Set down all the records below, word for word.

● Saved data entries
_ _ _

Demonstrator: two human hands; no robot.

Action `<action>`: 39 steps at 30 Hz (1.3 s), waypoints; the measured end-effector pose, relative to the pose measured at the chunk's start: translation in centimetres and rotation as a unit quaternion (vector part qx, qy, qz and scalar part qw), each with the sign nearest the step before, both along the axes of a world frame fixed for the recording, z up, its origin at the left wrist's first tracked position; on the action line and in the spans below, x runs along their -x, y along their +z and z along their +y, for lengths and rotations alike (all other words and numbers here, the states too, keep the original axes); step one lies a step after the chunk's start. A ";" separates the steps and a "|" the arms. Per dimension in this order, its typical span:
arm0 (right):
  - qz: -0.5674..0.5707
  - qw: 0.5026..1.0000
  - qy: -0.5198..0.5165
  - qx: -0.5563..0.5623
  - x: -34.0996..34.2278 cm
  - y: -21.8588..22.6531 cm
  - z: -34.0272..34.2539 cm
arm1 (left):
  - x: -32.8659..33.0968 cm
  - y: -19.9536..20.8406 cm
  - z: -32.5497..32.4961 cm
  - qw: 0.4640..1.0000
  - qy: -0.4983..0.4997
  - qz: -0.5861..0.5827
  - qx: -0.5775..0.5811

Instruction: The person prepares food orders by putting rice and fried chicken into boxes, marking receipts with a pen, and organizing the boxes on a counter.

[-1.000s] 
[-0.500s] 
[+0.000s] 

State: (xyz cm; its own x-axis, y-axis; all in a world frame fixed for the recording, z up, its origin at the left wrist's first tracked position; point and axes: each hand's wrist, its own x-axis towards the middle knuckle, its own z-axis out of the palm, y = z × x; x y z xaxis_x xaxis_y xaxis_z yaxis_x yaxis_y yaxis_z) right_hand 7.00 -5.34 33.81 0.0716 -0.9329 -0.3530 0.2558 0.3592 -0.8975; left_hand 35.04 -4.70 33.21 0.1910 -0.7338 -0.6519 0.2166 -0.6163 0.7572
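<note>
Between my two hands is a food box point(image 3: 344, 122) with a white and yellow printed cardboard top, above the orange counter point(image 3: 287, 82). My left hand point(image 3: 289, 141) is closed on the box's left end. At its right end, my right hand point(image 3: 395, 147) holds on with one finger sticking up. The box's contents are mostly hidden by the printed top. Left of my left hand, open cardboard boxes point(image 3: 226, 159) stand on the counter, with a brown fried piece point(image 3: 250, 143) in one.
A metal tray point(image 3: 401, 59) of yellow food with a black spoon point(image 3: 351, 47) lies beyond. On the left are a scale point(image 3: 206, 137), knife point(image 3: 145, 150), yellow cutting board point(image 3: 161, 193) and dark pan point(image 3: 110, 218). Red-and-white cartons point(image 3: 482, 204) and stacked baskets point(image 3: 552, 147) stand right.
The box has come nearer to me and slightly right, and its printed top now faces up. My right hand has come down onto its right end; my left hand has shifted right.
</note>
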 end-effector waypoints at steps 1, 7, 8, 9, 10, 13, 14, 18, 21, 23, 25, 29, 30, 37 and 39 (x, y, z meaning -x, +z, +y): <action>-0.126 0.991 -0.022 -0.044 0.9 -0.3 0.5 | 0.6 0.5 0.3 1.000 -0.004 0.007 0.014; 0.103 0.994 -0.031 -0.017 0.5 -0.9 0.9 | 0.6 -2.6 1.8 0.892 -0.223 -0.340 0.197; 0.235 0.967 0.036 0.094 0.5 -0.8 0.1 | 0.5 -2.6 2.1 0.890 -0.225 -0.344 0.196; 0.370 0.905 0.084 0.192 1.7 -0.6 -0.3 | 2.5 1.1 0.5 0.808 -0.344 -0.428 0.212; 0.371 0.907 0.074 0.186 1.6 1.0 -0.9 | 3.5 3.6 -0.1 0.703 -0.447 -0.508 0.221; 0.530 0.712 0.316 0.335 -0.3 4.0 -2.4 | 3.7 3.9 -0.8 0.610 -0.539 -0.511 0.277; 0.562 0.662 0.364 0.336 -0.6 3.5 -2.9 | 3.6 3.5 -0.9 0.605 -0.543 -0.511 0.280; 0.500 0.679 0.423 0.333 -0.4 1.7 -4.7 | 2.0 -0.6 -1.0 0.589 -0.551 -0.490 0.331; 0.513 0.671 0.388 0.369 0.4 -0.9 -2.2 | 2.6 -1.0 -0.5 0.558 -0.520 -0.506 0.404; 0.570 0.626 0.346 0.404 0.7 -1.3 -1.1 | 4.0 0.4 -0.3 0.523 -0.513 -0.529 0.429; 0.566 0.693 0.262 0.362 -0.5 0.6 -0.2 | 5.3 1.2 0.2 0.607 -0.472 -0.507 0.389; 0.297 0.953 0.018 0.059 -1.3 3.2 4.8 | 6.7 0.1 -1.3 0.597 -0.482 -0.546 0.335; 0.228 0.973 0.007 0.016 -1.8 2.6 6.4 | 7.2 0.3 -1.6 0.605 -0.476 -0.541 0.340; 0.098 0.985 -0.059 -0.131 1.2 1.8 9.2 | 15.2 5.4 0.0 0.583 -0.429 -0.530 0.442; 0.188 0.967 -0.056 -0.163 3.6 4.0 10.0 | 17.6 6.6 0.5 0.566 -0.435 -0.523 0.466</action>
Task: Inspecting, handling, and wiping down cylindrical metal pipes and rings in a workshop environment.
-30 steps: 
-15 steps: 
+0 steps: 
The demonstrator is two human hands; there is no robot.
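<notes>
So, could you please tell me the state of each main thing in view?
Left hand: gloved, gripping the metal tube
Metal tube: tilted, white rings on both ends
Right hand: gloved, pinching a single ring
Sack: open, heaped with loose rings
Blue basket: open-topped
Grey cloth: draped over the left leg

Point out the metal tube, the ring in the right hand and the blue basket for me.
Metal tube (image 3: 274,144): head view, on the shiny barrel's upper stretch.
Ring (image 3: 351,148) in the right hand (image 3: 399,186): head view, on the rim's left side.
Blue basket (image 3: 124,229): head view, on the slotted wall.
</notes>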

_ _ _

● Final answer
Demonstrator: two human hands; no robot.

Action `<action>`: 39 steps at 30 Hz (1.3 s), waypoints; the measured end-effector pose, relative to the pose measured at the chunk's start: translation in centimetres and rotation as a unit quaternion (vector part qx, qy, qz and scalar part qw), each with the sign nearest the step before, both along the axes of a world frame fixed for the recording, z up, its origin at the left wrist's first tracked position; on the action line and in the spans below, x runs along their -x, y along their +z and z along their +y, for lengths and rotations alike (all other words and numbers here, the states too, keep the original axes); step one lies a step after the chunk's start. A ";" separates the steps and a "|" the arms. Per dimension in this order, its typical span:
arm0 (right):
  - qz: -0.5674..0.5707
  - qw: 0.5026..1.0000
  - qy: -0.5198..0.5165
  - qx: -0.5563..0.5623
  - x: -34.0996..34.2278 cm
  - y: -21.8588..22.6531 cm
  - z: -34.0272..34.2539 cm
arm1 (left):
  - x: -32.8659..33.0968 cm
  - y: -19.9536..20.8406 cm
  - z: -32.5497..32.4961 cm
  - qw: 0.4640..1.0000
  - qy: -0.4983..0.4997
  - qz: -0.5861..0.5827
  - qx: -0.5775..0.5811

Instruction: The person prepares food orders by putting rice and fried chicken into boxes, marking receipts with a pen, and organizing the boxes on a counter.

[-1.000s] 
[-0.500s] 
[+0.000s] 

State: (xyz cm; its own x-axis, y-axis; all in a world frame fixed for the recording, z up, its origin at the left wrist's first tracked position; point and axes: each hand's wrist, its own x-axis towards the middle knuckle, its own z-axis out of the palm, y = z × x; x y z xaxis_x xaxis_y xaxis_z yaxis_x yaxis_y yaxis_z) right_hand 7.00 -5.34 33.81 0.0716 -0.9329 -0.3530 0.2558 0.3592 -0.8975; left_hand 35.04 -4.70 33.21 0.1910 -0.7338 -0.6519 0.2166 -0.6163 0.7572
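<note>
Between my two hands is a food box point(image 3: 344, 122) with a white and yellow printed cardboard top, above the orange counter point(image 3: 287, 82). My left hand point(image 3: 289, 141) is closed on the box's left end. At its right end, my right hand point(image 3: 395, 147) holds on with one finger sticking up. The box's contents are mostly hidden by the printed top. Left of my left hand, open cardboard boxes point(image 3: 226, 159) stand on the counter, with a brown fried piece point(image 3: 250, 143) in one.
A metal tray point(image 3: 401, 59) of yellow food with a black spoon point(image 3: 351, 47) lies beyond. On the left are a scale point(image 3: 206, 137), knife point(image 3: 145, 150), yellow cutting board point(image 3: 161, 193) and dark pan point(image 3: 110, 218). Red-and-white cartons point(image 3: 482, 204) and stacked baskets point(image 3: 552, 147) stand right.
The box has come nearer to me and slightly right, and its printed top now faces up. My right hand has come down onto its right end; my left hand has shifted right.
</note>
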 end-effector waypoints at steps 1, 7, 8, 9, 10, 13, 14, 18, 21, 23, 25, 29, 30, 37 and 39 (x, y, z meaning -x, +z, +y): <action>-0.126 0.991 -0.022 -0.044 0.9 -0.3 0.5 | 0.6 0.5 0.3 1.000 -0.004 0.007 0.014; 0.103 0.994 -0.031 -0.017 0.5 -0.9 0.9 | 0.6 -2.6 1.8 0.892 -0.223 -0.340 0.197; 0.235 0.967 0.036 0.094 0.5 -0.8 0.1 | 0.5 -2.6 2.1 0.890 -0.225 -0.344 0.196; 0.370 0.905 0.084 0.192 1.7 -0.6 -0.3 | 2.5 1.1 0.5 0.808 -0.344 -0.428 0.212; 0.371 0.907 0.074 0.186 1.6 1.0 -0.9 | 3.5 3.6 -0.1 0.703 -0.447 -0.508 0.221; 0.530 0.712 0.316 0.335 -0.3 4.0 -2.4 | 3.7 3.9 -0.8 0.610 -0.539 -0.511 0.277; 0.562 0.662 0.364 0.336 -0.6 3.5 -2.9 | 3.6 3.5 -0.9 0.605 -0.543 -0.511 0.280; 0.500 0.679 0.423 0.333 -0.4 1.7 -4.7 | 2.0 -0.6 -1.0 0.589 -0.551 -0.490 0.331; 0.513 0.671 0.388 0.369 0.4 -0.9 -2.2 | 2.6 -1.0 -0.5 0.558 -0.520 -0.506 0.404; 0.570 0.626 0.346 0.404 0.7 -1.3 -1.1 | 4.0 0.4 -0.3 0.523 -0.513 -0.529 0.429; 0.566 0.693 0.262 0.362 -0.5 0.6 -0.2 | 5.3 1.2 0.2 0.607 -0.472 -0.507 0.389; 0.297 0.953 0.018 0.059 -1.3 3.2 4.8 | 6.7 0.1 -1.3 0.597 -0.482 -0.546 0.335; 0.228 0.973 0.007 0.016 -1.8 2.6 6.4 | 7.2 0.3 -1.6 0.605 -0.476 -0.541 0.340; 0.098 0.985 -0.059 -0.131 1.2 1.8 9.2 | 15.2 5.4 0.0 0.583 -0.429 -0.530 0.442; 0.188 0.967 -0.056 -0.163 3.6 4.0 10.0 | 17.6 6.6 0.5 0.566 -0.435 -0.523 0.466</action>
Task: Inspecting, handling, and wiping down cylindrical metal pipes and rings in a workshop environment.
-30 steps: 
-15 steps: 
+0 steps: 
The demonstrator is two human hands; there is no robot.
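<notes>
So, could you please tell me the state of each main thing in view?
Left hand: gloved, gripping the metal tube
Metal tube: tilted, white rings on both ends
Right hand: gloved, pinching a single ring
Sack: open, heaped with loose rings
Blue basket: open-topped
Grey cloth: draped over the left leg

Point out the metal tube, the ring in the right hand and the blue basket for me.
Metal tube (image 3: 274,144): head view, on the shiny barrel's upper stretch.
Ring (image 3: 351,148) in the right hand (image 3: 399,186): head view, on the rim's left side.
Blue basket (image 3: 124,229): head view, on the slotted wall.
</notes>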

The requested output is complete.